Recently, a small dark gallery at New York's Fashion Institute of Technology was set ablaze with a jewel-like display of purses by Judith Leiber, whose work is aptly found in major-league museums and in the hands of the absurdly rich. If you missed the show--being on the opposite coast, or ashamed to attend with your stuff stashed in that crummy canvas backpack--you can ogle the book: "Judith Leiber: The Artful Handbag." The 192 handsome photographs, mainly by John Bigelow Taylor, can't quite capture the sheen, dazzle and tactile luxe of the originals, but will nevertheless abet you splendidly in breaking the 10th Commandment. (Covetousness. You didn't know?)
As Enid Nemy's ebullient text relates, the 74-year-old Leiber was trained in her native Hungary, becoming the first woman to attain the rank of master with the reigning guild. When she emigrated to the States after World War II, her disgust with the quick, shoddy mass production she encountered provoked her into starting her own enterprise. For over three decades now, she has been designing and overseeing the making of bags that refer discreetly to the history of fashion while boasting openly--as inanimate objets can--about the swell materials and elaborate workmanship that give them their splendor.
Like the people who've led you astray, each of Leiber's creations, while individual, can be assigned to a general category. My humble origins lead me to favor the gravely beautiful handbags in fine skins and glowing colors (pumpkin, pomegranate, caution-sign ocher; the inky green of leaves under moonlight); these can make daytime appearances without undermining an aura of serious purpose. The evening-regalia departments include clutches in subdued fabrics or leathers rescued from reticence by "important" frames or clasps, the beaded, the bejeweled and--the most extravagant members of the Leibertine society--the minaudieres: tiny, hard-shelled clutch bags for gala events. (Minaudieres, from the French minauder : to simper. You didn't know?)

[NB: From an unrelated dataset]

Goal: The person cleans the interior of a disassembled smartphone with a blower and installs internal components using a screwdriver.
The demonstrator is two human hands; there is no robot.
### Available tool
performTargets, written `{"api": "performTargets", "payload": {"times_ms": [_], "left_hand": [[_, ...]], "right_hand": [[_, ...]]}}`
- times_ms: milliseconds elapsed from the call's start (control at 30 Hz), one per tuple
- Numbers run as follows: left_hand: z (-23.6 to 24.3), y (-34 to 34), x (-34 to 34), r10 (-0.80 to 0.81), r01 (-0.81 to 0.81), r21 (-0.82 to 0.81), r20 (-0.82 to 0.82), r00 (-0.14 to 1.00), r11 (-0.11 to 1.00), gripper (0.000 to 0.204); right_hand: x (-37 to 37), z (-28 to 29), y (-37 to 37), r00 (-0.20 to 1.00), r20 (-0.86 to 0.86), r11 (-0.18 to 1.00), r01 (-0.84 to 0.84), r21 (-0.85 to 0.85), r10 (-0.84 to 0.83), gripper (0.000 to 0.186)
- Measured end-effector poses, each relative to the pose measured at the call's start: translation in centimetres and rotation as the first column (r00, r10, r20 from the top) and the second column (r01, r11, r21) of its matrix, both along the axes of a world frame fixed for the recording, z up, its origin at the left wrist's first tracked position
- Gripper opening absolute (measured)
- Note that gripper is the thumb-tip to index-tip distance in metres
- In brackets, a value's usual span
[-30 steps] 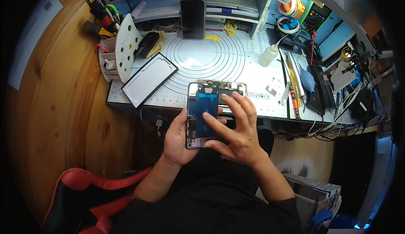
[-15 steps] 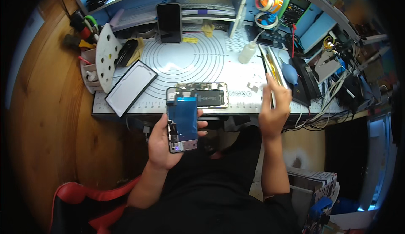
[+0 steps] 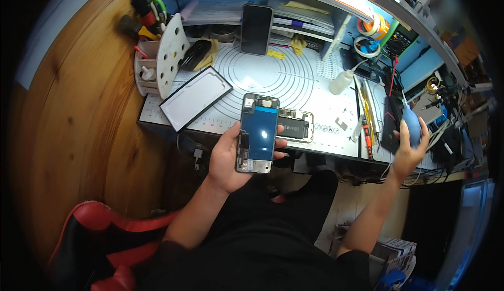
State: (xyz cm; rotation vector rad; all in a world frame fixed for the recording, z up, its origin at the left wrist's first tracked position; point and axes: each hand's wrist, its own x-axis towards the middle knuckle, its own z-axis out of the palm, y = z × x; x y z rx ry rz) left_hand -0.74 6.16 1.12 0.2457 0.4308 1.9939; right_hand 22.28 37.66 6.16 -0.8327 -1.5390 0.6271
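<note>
My left hand [image 3: 226, 159] grips a phone screen assembly [image 3: 259, 132] with a blue back, small flex parts and metal pieces at its ends, held upright over the desk edge. Just behind it an opened phone body [image 3: 297, 125] with exposed battery lies flat on the white mat [image 3: 252, 73], partly hidden by the screen assembly. At the right, my right hand [image 3: 409, 149] is closed round a blue rubber air blower [image 3: 412, 123], its nozzle pointing up. A white box tray [image 3: 195, 97] with a black rim lies left of the opened phone.
A phone [image 3: 256, 29] stands at the back by the shelves. A white tool holder [image 3: 170, 54] is at left. A squeeze bottle [image 3: 341, 82], a red screwdriver [image 3: 367, 144], cables and a multimeter [image 3: 404, 44] crowd the right. A red-black chair [image 3: 100, 222] is lower left.
My right hand has left the screen assembly, moved right and taken hold of the blue blower, which is now lifted slightly. My left hand keeps hold of the screen assembly.
</note>
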Motion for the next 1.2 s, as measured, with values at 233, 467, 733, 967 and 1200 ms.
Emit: {"api": "performTargets", "payload": {"times_ms": [233, 467, 733, 967, 1200], "left_hand": [[-0.1, 0.7, 0.8, -0.068, 0.066, -0.033, -0.039, 0.997, 0.997, 0.066], [0.5, 1.0, 1.3, -0.11, 0.11, -0.005, -0.056, 0.992, 0.994, 0.066], [0.8, 0.6, 1.3, -0.096, 0.091, -0.066, -0.089, 0.991, 0.994, 0.066], [0.5, 0.4, 0.0, -0.065, 0.064, -0.016, -0.074, 0.995, 0.998, 0.069], [1.0, 0.0, -0.6, -0.025, 0.027, 0.025, -0.071, 0.997, 0.999, 0.062]], "right_hand": [[-1.9, 2.8, -13.9, 0.715, 0.387, 0.782, -0.623, -0.024, 0.582, 0.07], [-3.9, 3.2, -15.2, 0.655, 0.401, 0.697, -0.715, 0.052, 0.641, 0.05], [-5.4, 4.2, -15.8, 0.688, 0.409, 0.712, -0.692, 0.119, 0.6, 0.045], [-4.0, 4.3, -16.5, 0.624, 0.466, 0.672, -0.736, 0.08, 0.627, 0.041], [-3.9, 3.8, -17.4, 0.578, 0.489, 0.639, -0.767, 0.052, 0.654, 0.043]]}}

Now today's "Everyms." has as much chance of acquiring a Leiber minaudiere (for most, we're talking hefty four figures) as the well-heeled owner of multiple Leibers has of possessing a Faberge egg (out of sight these days unless you're a czar). The taste governing the yearning for either, however, is about the same: It relishes the ingenious and ornate, intricately wrought in tiny proportions. The minaudieres render animals, vegetables, amphibians, flowers, fetishes, chimeras, shades-of-Faberge eggs, as well as abstract designs in lusciously tinted rhinestones. Exotic shells, once mollusks' housing, are renovated with gold-plated hardware. Whimsy abounds, though it occasionally falls heavily (the Buddha piece) or flat (the computer-graphics pattern). You must deal as you see fit with the irony of the "Miser's" bag, drawstring-tightened pouch.

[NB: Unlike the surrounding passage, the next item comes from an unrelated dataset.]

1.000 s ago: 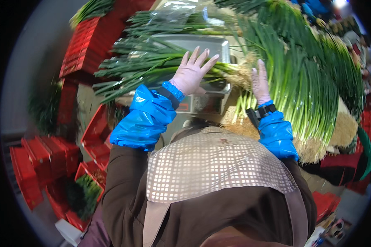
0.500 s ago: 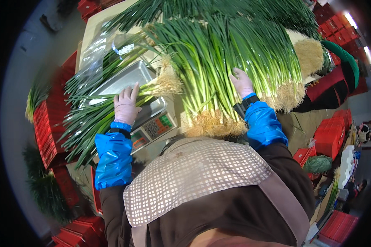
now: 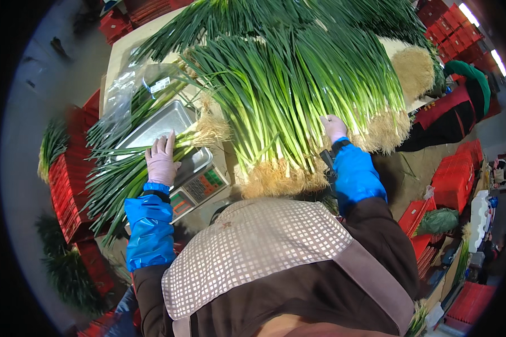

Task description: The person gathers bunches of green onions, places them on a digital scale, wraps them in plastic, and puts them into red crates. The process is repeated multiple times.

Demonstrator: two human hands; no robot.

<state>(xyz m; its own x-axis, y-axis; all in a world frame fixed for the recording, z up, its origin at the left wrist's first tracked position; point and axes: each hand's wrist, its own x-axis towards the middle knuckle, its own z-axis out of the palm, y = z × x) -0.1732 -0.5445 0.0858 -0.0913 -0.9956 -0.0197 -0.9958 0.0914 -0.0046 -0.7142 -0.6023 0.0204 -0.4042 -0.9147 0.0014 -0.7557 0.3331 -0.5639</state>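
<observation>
A loose bunch of green onions lies across the metal pan of a weighing scale, its roots to the right. My left hand, in a pale glove, rests on this bunch with fingers stretched out and apart. To the right spreads a broad pile of green onions, leaves pointing away and pale roots toward me. My right hand, gloved too, is at the stalks on that pile's right part, fingers bent and drawn together on them. Its fingertips are partly hidden among the stalks.
The scale's keypad faces me. A clear plastic bag lies beyond the pan. More green onions cover the table's far side. Red crates stand at the left, others at the right. A person in dark clothing is at the right.
My right hand's fingers have gone from spread to bent in at the stalks. My left hand stays on the bunch. The whole view has shifted slightly.
</observation>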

Like so many objects of delight, Leiber's minaudieres are decidedly impractical. At their most capacious they can contain, say, a couple of high-denomination bills, a two-dose supply of a controlled substance, a wand of jet-black mascara and a scarlet lipstick, or similar small accessories of gaudy nights. The non-utility of these purses, which also deprive their carriers of the use of one hand, is critical to their point; they signify leisure. Their bearers simply do not expect to be following a tense round of business appointments noted in a bulging Filofax or to be needing the unencumbered use of their upper limbs to defend themselves against low-life attackers. Admittedly, some of these ornamental boxes come equipped with a drop-in chain, and a few are small enough to be slung from the neck--to lie, swinging softly between breasts and navel, an emblem of conspicuous pleasure.